(Reuters) – U.S. auto sales are expected to dip 1.3% in October from the same period a year ago, auto consultants J.D. Power and LMC Automotive said on Tuesday, as replacement demand slows following a long bull run since the 2008 financial crisis.
The consultancies expect total U.S. vehicle sales of about 1.39 million units for October, with retail sales of new vehicles declining about 1% to 1.13 million units.
Large discounts from manufacturers are powering top-line industry results for October, J.D. Power and LMC Automotive said in a statement.
“Incentive spending is on pace to exceed $4,000 per unit for the fourth consecutive month as record levels of old model-year inventory persist,” the consultancies added.
They estimate average new-vehicle sales price to cross $34,000 for the first time in October, and up almost $1,300 from a year earlier.

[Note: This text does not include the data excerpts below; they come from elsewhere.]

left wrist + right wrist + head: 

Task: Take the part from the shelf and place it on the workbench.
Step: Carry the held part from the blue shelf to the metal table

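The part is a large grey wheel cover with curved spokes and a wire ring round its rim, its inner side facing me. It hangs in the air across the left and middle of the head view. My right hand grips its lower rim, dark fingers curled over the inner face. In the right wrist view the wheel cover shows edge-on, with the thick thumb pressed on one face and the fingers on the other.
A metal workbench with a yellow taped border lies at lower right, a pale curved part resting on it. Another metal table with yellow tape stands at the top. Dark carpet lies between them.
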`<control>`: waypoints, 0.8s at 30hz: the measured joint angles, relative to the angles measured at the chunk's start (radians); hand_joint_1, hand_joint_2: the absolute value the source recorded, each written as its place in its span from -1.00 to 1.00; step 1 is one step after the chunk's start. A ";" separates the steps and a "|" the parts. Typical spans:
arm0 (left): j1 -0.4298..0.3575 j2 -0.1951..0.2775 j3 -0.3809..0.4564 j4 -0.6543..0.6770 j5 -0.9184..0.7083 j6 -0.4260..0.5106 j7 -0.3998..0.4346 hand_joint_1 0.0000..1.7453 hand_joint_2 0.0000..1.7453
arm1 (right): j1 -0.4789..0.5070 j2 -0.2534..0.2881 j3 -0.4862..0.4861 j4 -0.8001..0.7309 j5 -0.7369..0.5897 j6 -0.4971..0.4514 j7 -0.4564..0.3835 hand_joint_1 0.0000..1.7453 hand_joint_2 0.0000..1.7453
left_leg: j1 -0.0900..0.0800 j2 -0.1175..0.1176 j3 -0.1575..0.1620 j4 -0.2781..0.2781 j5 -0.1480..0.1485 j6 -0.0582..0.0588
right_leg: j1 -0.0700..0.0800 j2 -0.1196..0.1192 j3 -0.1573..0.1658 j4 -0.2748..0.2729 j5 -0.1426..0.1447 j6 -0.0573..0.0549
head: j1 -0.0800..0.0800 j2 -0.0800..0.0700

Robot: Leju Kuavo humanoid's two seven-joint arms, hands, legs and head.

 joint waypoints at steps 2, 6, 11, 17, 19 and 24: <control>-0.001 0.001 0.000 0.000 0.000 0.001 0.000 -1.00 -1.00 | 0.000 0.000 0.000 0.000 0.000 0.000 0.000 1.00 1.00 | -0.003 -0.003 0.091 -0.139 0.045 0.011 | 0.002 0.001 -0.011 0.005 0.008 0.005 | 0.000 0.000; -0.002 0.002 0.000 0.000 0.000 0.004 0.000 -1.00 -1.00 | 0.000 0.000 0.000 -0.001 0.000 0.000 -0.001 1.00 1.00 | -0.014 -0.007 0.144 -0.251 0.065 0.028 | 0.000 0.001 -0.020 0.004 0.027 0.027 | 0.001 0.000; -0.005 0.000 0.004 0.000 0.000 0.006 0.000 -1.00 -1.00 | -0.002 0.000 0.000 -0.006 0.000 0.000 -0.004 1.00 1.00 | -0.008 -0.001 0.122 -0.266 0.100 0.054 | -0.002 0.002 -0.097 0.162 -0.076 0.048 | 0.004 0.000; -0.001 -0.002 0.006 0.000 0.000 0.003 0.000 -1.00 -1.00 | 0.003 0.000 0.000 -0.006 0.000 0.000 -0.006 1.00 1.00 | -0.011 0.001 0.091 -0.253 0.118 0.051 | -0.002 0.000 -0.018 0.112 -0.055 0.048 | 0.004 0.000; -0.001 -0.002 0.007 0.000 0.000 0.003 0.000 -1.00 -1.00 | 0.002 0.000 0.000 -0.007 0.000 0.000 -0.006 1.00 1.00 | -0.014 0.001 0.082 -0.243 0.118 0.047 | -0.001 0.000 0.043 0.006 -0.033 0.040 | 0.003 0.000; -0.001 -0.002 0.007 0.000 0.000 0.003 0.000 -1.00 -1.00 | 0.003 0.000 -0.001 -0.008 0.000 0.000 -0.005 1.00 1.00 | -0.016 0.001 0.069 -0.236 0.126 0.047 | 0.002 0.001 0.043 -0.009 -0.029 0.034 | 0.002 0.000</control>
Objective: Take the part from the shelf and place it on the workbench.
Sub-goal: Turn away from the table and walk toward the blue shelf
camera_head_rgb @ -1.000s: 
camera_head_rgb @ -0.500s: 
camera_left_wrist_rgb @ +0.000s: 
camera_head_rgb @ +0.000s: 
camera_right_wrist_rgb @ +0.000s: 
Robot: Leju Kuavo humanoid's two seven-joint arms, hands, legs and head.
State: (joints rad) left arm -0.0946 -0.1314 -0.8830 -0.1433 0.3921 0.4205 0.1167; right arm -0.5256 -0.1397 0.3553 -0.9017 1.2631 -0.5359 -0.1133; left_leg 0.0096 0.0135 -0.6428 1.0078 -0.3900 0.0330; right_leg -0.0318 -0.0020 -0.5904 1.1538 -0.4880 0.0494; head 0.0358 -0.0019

The rise in prices is partly due to the ongoing shift in demand towards more expensive trucks and sport utility vehicles, which are expected to make up for more than 72% of the vehicle sales in October, up 2.4 percentage points from last year.
Higher prices mean that U.S. consumers are expected to spend $38.8 billion on new vehicles in the month, up nearly $2.5 billion from a year ago, the consultancies said.
“Trade risk and vehicle affordability remain top concerns for the coming year, but the economy is expected to remain supportive with growth at a sub-2% level.”
The seasonally adjusted annualised rate of U.S. car and light truck sales in October is expected to fall to 17.3 million vehicles from 17.5 million vehicles in October 2018, according to the consultancies.